Talking of cards, surprisingly, her handwriting is still good and she can still spell. So as long as I told her exactly what to write, she managed to reply to the few cards that came in.

For the first time in 30 years, I'd be on my own and not cooking a baked dinner for anyone. I felt very lost. So the prospect of going to the Italian Club on Christmas Day was at least something to look forward to.

I left a note for the nurses to dress her in her beautiful Leona Edmiston original dress that she wore to my daughter's wedding. They tried, but when I arrived, she was wearing jeans and a blouse. They said she stated, "I wouldn't be seen dead in that dress." 'That dress' cost close to $2,000. It's in the picture below.

Mum had absolutely no idea it was Christmas Day. When I told her, she said, "I thought Christmas was over weeks ago." I suppose this might be because of all the Christmas parties and activities at the nursing home in the days leading up to it.

In case I didn't mention it before, Mum became a permanent resident there on 4th December.

Mum wasn't very happy, but I told her either she put on the dress or we didn't go anywhere. She finally agreed. It took ages to get her into that dress. For starters, she'd undone every single button - the buttons are basically meant to be decorative. She then objected to wearing her gold sandals and wanted to put on socks. I just kept insisting, we get dressed properly for Christmas dinner or we don't go anywhere. She made a few nasty remarks about me 'dumping' her in 'that terrible place' with all those 'mad people' when there's 'nothing' wrong with her.

I also got her to put on some jewellery and finally, makeup. This wasted a lot of time and by the time we drove all the way across town, there was only ten minutes of church left.

That was probably a blessing anyway, because I've basically given up taking her to church. After fifteen minutes she'll say loudly, "Get me out of here. I don't like it."

At church we lit a candle and then went out the front to wish Father Ron a happy Christmas. He replied he intended to spend the rest of Christmas horizontally, being all Christmassed out. Father Ron is multi-lingual and was wishing everyone a happy day in many languages. Next year I swear I'll find a language he can't possibly know and really stump him.

After church, we went on a drive past the harbour and the fishing boats.
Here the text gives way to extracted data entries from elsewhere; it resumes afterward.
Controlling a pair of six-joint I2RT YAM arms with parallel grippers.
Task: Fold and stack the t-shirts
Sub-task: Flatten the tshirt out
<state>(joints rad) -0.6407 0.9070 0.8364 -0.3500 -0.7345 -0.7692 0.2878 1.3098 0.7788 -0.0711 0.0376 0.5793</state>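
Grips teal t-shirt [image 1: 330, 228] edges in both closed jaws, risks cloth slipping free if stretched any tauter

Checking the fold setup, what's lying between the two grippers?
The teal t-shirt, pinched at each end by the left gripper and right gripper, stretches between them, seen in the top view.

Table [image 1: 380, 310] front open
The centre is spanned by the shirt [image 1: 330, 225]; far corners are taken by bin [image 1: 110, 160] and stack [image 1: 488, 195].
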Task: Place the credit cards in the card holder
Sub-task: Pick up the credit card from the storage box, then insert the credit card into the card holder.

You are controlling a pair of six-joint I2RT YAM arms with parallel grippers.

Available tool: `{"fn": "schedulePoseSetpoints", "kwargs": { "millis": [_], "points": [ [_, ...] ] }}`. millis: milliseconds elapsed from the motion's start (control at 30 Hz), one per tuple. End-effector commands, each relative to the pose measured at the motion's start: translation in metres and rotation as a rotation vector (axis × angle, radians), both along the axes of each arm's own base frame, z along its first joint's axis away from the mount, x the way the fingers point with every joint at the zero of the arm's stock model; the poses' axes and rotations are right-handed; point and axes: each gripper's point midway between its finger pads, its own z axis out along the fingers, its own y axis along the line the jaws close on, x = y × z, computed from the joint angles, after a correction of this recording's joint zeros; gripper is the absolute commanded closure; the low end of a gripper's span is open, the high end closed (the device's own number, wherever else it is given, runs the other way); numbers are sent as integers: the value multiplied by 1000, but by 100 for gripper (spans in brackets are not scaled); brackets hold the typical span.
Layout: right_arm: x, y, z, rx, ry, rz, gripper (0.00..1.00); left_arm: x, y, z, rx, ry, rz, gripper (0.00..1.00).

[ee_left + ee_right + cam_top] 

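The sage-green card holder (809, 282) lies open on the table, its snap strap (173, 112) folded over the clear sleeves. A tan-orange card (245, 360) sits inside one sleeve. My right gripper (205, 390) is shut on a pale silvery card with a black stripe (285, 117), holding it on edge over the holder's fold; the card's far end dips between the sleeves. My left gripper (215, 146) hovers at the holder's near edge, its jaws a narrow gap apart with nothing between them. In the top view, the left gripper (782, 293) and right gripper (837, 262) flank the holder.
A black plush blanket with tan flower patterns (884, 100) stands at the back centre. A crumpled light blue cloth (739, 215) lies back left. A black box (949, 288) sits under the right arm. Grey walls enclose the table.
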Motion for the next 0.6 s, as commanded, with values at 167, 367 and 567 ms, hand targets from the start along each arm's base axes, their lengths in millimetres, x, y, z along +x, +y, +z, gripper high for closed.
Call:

This was a drive Mum's father used to love to do on Sundays and she remembered that.

Then it was time for Christmas dinner. It was a fantastic smorgasbord of seafood from the Italian fishing families, roast pork, beef and lamb, baked vegetables, salad, huge Barramundi from the Northern Territory and traditional Italian desserts. I piled Mum's plate high and was very pleased when she ate the lot without much complaint.

After lunch I took Mum to see her parents' grave. She was very vague by that time. She kept asking, "Who's buried here?" We walked through the cemetery and she asked, "Aren't we going to see my father's grave? Where is he buried?" Her short term memory mostly only lasts a few seconds now.

We took the dogs for a quick walk down near the beach. They had their presents too - rawhide bones and new rolled leather collars. It was quite a hot day, but many Christmas days are scorchers here, so it wasn't too bad.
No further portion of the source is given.